Brendan Behan - 30th March 2012

Brendan Behan - 1960

The lives of most Irish writers are as compelling as their works. Brendan Behan, a self-styled ‘drinker with writing problems’ was no exception. The life of the Dublin-born author, poet, playwright and short-story writer (1923-1964) will be portrayed through dramatisation of selections from his work by The Monaco-Ireland Arts Society on March 30, at 8:30pm, in the Auditorium of the LycĂ©e Technique. The Dubliner had the Irish talent for tackling tragedy with humour - usually rollicking and ribald - and with sublime disregard for the established norms of society, even when the subject was as scabrous as hanging. Behan himself once said, “I have a total irreverence for anything connected with society except that which makes the roads safer, the beer stronger, the food cheaper and the old men and old women warmer in winter and happier in summer.”
The Monaco-Ireland Arts evening begins with The Hostage, a shameless romp through touchy Anglo-Irish relations set around an IRA kidnap and ends with The Quare Fellow, an indictment of capital punishment by ‘the terrible, trivial and impressive ritual’ of hanging.
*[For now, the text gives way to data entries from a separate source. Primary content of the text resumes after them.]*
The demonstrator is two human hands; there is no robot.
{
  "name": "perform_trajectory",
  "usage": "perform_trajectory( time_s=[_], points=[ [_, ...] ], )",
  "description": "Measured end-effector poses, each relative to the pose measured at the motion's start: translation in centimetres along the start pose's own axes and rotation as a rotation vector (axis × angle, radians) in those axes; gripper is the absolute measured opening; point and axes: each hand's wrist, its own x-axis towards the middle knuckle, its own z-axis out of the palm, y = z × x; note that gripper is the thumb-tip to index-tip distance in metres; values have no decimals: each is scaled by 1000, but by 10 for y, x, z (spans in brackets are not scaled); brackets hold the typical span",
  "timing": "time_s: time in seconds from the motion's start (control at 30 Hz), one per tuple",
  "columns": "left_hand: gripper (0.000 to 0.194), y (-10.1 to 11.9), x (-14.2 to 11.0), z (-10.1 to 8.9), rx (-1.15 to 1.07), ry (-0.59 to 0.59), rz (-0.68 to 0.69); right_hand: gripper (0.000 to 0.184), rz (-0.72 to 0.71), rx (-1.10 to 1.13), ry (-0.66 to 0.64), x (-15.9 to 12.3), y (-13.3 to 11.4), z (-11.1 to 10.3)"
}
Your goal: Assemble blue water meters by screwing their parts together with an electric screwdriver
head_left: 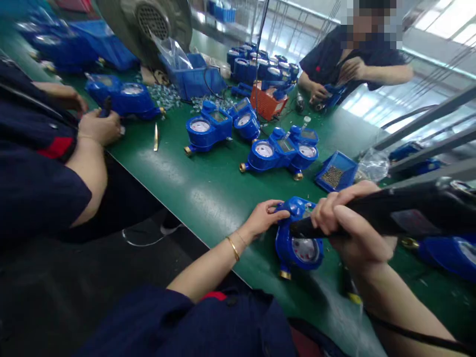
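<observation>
The left hand (266, 218) steadies a blue water meter (297, 243) on the desk (208, 193) while the right hand (353, 225) grips an electric screwdriver (390, 206) over it.

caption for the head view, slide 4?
Left hand steadies a blue water meter on the green table while the right hand grips a black power screwdriver.

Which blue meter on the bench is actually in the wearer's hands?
The blue meter at the near table edge: left hand steadies its side and right hand puts a black power tool to it. The other meters lie untouched mid-table.
</observation>
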Motion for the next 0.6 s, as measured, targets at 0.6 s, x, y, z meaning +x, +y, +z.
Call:
perform_trajectory(
  time_s=[0.6],
  points=[
    [70,-2,-2,-4,31,-51,51,8,-25,-84,78,-9,-11,4]
  ],
)
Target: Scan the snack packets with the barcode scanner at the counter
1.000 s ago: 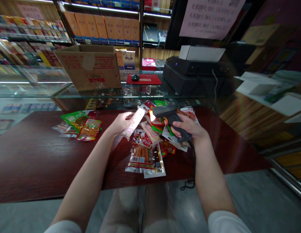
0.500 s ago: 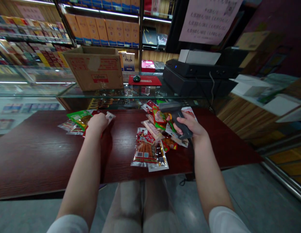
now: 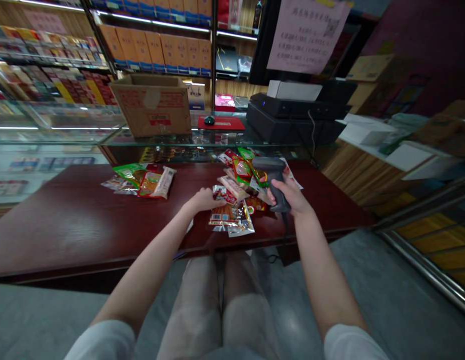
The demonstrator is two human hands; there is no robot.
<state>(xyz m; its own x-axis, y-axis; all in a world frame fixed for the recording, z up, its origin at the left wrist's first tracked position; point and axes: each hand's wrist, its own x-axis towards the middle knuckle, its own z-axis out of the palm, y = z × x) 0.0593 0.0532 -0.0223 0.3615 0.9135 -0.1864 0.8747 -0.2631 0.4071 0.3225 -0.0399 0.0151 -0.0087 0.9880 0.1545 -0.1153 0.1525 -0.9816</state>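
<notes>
My right hand [image 3: 290, 194] is wrapped around the grip of a dark grey barcode scanner [image 3: 278, 192], held above the right end of a pile of snack packets. My left hand [image 3: 203, 200] has its fingers curled at the left edge of a red and clear snack packet [image 3: 227, 215] at the pile's front, seemingly pinching it. A silver-edged packet [image 3: 243, 229] lies partly under that one. Behind are a pale long packet [image 3: 232, 187] and a green and red packet [image 3: 242, 170]. To the left lies a second group with a green packet [image 3: 131, 174], a red packet [image 3: 148, 184] and a pale packet [image 3: 165, 182].
A dark red wooden table [image 3: 86, 215] carries both groups. Behind it, a glass counter holds an open cardboard box [image 3: 153, 107], a mouse [image 3: 209, 120] on a red mat [image 3: 232, 123] and a black till machine [image 3: 292, 120]. The scanner's cable hangs near the table's front edge.
My left hand has let go at the left group, leaving a pale packet there, and has moved right to the front of the pile. The scanner stays in my right hand. The view has shifted slightly.
</notes>
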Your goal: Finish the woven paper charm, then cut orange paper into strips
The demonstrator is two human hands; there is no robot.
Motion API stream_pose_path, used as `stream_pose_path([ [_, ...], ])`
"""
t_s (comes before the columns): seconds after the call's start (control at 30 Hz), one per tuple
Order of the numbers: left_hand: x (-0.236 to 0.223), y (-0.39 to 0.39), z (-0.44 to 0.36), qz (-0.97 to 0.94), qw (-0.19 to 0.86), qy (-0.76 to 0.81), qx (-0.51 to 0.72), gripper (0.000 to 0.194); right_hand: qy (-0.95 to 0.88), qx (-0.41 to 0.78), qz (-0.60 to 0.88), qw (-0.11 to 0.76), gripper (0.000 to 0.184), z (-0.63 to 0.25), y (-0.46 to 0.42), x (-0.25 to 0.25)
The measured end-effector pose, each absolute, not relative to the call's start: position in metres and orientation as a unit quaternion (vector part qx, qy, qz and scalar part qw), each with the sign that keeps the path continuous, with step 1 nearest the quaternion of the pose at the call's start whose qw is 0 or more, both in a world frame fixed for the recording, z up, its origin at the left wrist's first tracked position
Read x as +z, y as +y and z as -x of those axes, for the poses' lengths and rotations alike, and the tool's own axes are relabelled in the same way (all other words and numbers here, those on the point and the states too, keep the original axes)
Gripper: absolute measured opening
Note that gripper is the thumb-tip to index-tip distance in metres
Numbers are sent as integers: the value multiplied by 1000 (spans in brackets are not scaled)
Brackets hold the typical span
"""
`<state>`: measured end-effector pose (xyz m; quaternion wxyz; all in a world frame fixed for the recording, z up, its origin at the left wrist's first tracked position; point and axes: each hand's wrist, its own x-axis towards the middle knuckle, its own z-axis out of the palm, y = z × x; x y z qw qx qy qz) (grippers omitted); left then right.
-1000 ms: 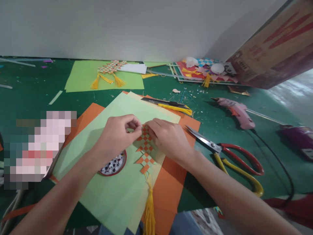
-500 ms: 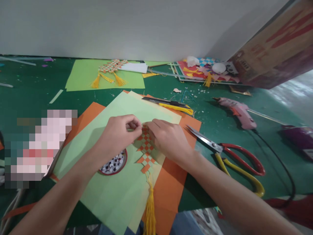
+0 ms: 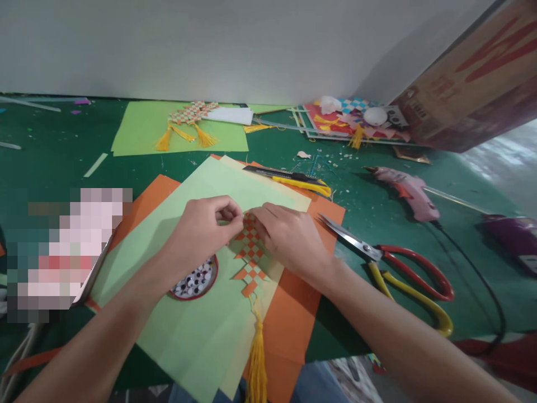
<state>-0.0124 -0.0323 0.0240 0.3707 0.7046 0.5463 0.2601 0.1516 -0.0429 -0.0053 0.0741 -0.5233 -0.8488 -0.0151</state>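
Note:
An orange and light green woven paper fish (image 3: 251, 249) lies on a pale green sheet (image 3: 180, 341), its yellow tassel (image 3: 257, 358) hanging toward me. My right hand (image 3: 287, 232) is closed over the fish's upper right side, with its fingertips hidden behind the knuckles. Just left of the fish's top end, my left hand (image 3: 212, 221) is pinched, thumb against fingers; whatever sits in the pinch is too small to make out. Partly under my left wrist stands a round red-rimmed dish (image 3: 195, 282) of googly eyes.
Orange sheets (image 3: 289, 324) stick out under the green one. A utility knife (image 3: 289, 178) lies at the far edge of the sheets. To the right are scissors (image 3: 369, 252) and a pink glue gun (image 3: 409, 193) with its cord. Tasselled woven fish (image 3: 193, 115) lie at the back, beside a cardboard box (image 3: 470, 84).
Almost nothing differs. Both hands keep the same place at the fish's top end, and the view shifts only slightly.

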Motion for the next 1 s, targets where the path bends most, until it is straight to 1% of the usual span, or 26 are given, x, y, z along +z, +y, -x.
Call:
stream_pose_path([
  [0.17, 22, -31, 12, -707, 370, 540, 268, 8, -853, -24, 517, 70, 29, -151, -44, -6],
  [0.33, 22, -31, 12, -702, 377, 543, 266, 7, -856, -67, 510, 50, 25, -150, -45, -6],
  [0.73, 22, -31, 12, -707, 370, 542, 264, 8, -860, -109, 495, 58, 29, -148, -47, -8],
  [0.83, 20, -31, 13, -709, 366, 540, 267, 8, -863, -105, 492, 43, 31, -146, -48, -4],
  [1.0, 19, -31, 13, -712, 361, 536, 274, 8, -864, -97, 494, -10, 37, -142, -50, 2],
])
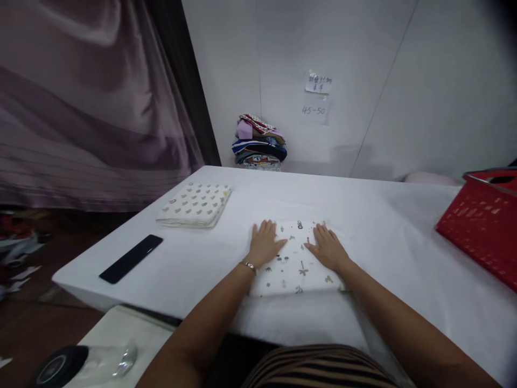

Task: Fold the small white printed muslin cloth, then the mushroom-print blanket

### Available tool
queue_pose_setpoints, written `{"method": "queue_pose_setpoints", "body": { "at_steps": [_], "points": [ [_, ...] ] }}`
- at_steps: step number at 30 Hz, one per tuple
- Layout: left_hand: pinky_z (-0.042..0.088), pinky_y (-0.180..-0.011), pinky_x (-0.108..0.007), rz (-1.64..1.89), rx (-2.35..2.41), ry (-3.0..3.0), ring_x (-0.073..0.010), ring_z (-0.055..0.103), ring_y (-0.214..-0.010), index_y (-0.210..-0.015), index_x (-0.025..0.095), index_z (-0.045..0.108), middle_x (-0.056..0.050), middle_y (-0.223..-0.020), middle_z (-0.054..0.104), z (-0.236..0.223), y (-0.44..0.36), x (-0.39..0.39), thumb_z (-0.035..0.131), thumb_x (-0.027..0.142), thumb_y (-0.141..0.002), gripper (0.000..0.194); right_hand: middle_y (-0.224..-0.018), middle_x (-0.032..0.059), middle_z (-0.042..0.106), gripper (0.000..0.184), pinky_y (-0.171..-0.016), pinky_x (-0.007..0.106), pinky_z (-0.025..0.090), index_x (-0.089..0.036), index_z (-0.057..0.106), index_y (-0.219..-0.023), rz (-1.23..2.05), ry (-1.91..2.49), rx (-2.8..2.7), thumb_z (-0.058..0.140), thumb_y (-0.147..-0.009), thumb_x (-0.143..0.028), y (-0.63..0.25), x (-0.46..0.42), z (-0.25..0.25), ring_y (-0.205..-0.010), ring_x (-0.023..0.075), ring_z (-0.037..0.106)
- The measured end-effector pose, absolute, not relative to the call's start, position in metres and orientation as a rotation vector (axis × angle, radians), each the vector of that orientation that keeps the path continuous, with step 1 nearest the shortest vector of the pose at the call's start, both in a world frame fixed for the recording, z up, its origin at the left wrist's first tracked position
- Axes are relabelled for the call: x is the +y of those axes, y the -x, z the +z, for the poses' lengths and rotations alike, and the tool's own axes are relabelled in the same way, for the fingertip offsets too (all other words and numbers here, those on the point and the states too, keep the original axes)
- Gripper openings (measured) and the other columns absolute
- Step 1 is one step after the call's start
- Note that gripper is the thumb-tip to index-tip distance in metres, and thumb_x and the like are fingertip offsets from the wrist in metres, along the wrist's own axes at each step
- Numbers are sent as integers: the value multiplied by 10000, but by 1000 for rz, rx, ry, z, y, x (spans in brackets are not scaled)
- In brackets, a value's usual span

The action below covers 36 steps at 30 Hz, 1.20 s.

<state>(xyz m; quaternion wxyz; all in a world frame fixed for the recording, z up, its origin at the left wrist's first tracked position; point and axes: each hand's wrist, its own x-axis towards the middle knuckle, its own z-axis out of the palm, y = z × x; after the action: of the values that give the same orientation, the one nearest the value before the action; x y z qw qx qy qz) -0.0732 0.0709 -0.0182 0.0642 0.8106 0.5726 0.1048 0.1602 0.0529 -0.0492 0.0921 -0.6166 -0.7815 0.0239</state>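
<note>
A red basket [484,226] stands at the right of the white-covered bench [388,215]; a flat black slab [131,259] lies at the left. By the far wall [355,43], a stack of fabrics [260,143] sits below and left of two paper notices [318,85]. Far left, a pink curtain [92,108]; near left, a black-capped bottle [103,361].

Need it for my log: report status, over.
Left hand, right hand open, palms down on printed cloth. Cloth flat on white table. Red basket apart, at right.
</note>
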Motion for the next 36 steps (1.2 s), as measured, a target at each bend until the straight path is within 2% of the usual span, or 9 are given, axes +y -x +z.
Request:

Describing the programme, Director Virginia Disney promised, “We will add pepper and salt with bawdy jokes, monologues and singing, just as Behan himself did in his dramas. And in the second half of the programme there will be a short demonstration of Irish dancing.” Critiquing Behan’s work, The Evening Standard wrote: ‘The English habitually write as if they were alone and cold at ten in the morning, the Irish write in a state of flushed gregariousness at an eternal opening time.”
Free but must be pre-booked.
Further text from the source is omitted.